Jones is not only an entertaining teacher (even in print), but a wise one. As other reviewers have said, he organizes otherwise daunting information in small, easily grasped nuggets. He also keeps the pace moving along, so that the self-study doesn't become laborious. It does get a little more difficult midway through: after chapter 11, you'll find yourself multitasking with reviewing (so not to forget) past vocabulary and grammar, tackling new material, and trying not to get frustrated with increasingly more complex exercises. Yet fret not, as Jones makes this inevitable hump in learning any language as easy and accessible as possible (mind you, he warns us of this challenge at the start).

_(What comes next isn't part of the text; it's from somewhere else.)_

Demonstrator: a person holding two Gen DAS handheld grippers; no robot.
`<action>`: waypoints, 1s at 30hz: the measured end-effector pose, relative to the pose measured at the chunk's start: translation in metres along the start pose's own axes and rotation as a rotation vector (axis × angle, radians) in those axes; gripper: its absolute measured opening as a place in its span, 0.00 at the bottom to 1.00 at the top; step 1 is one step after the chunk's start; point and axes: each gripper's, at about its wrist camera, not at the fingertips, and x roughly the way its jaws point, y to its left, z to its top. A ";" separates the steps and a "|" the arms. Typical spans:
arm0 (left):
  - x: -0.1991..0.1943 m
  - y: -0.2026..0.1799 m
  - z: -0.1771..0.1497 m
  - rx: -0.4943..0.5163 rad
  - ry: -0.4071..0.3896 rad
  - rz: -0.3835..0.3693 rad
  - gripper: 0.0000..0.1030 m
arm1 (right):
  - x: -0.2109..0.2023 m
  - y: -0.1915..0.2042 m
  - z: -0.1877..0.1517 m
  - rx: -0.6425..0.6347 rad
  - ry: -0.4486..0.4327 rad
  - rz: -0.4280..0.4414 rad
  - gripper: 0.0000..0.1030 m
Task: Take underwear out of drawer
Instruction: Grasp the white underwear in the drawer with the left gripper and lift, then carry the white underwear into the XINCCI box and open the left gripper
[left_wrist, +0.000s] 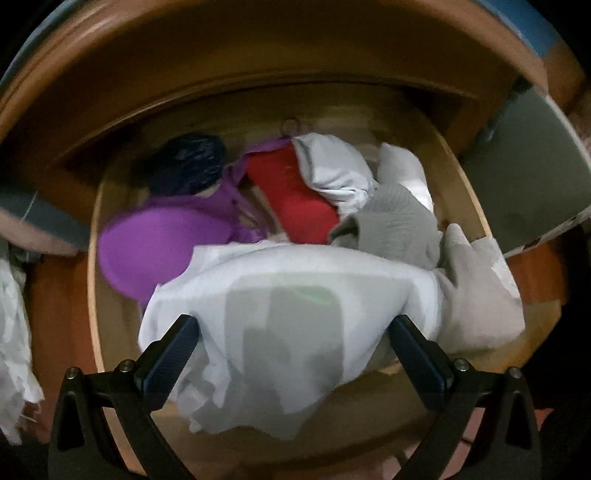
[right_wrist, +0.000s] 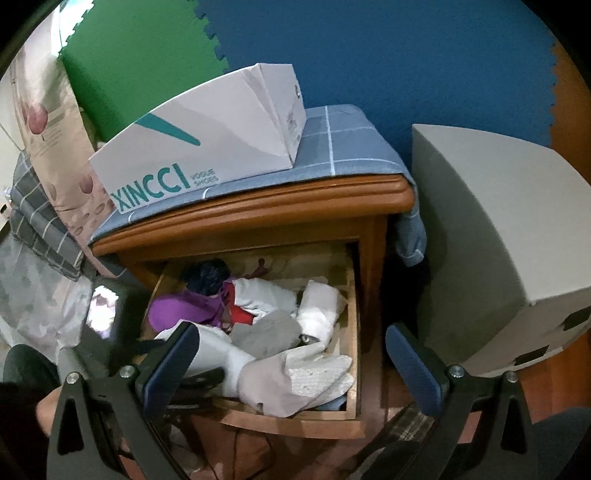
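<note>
drawer: the open wooden bedside drawer (right_wrist: 352, 325) is my landmark here, pulled out and stuffed with soft clothes

target: the white cotton underwear (left_wrist: 291, 314) is bunched at the front of the drawer, draping over its front edge

left claw: my left gripper (left_wrist: 291, 349) hangs right above that white piece, fingers spread wide either side of it, nothing pinched yet

right claw: the right gripper (right_wrist: 291, 360) is also spread and empty, hovering out in front of the drawer, higher up

handling: I reckon it's light, floppy, no stiffness at all, so it'll sag and maybe drag its neighbours; I'd pinch the raised fold in the middle, not a loose hem

neighbours: a purple padded bra (left_wrist: 162, 254) sits to the left in the drawer, a grey knitted sock (left_wrist: 391, 225) just behind the white piece, a red folded garment (left_wrist: 295, 199) further back

room: drawer walls are close on both sides and the cabinet top overhangs the back, so straight up and toward me looks like the open way out
</note>
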 end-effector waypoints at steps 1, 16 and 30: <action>0.004 -0.002 0.002 0.004 0.016 -0.003 0.99 | 0.001 0.000 0.000 0.000 0.003 0.002 1.00; -0.077 0.037 -0.011 -0.091 -0.143 -0.153 0.07 | 0.016 -0.007 -0.003 0.032 0.050 -0.023 1.00; -0.250 0.019 -0.023 -0.021 -0.536 -0.086 0.07 | 0.020 0.021 0.000 -0.128 0.003 -0.114 1.00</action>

My only gripe, which isn't really a bad one, is that I found both times through the book that once I got past chapter 13, I actually wanted more exercises and more reading segments. Somehow, I felt a little in disbelief that I had actually covered very much and wanted the reassurance. However, despite seeming "lightweight" by comparison to other texts, the book does cover a significant amount of essential Greek vocabulary and grammar that any beginner needs. The first time through, I found I was able to read many Greek texts with the only a lexicon for unfamiliar vocabulary. The second time through, I was even more impressed with how pithy and fun yet thorough the text is, which made it not just a great introductory text, but the prefect method for review.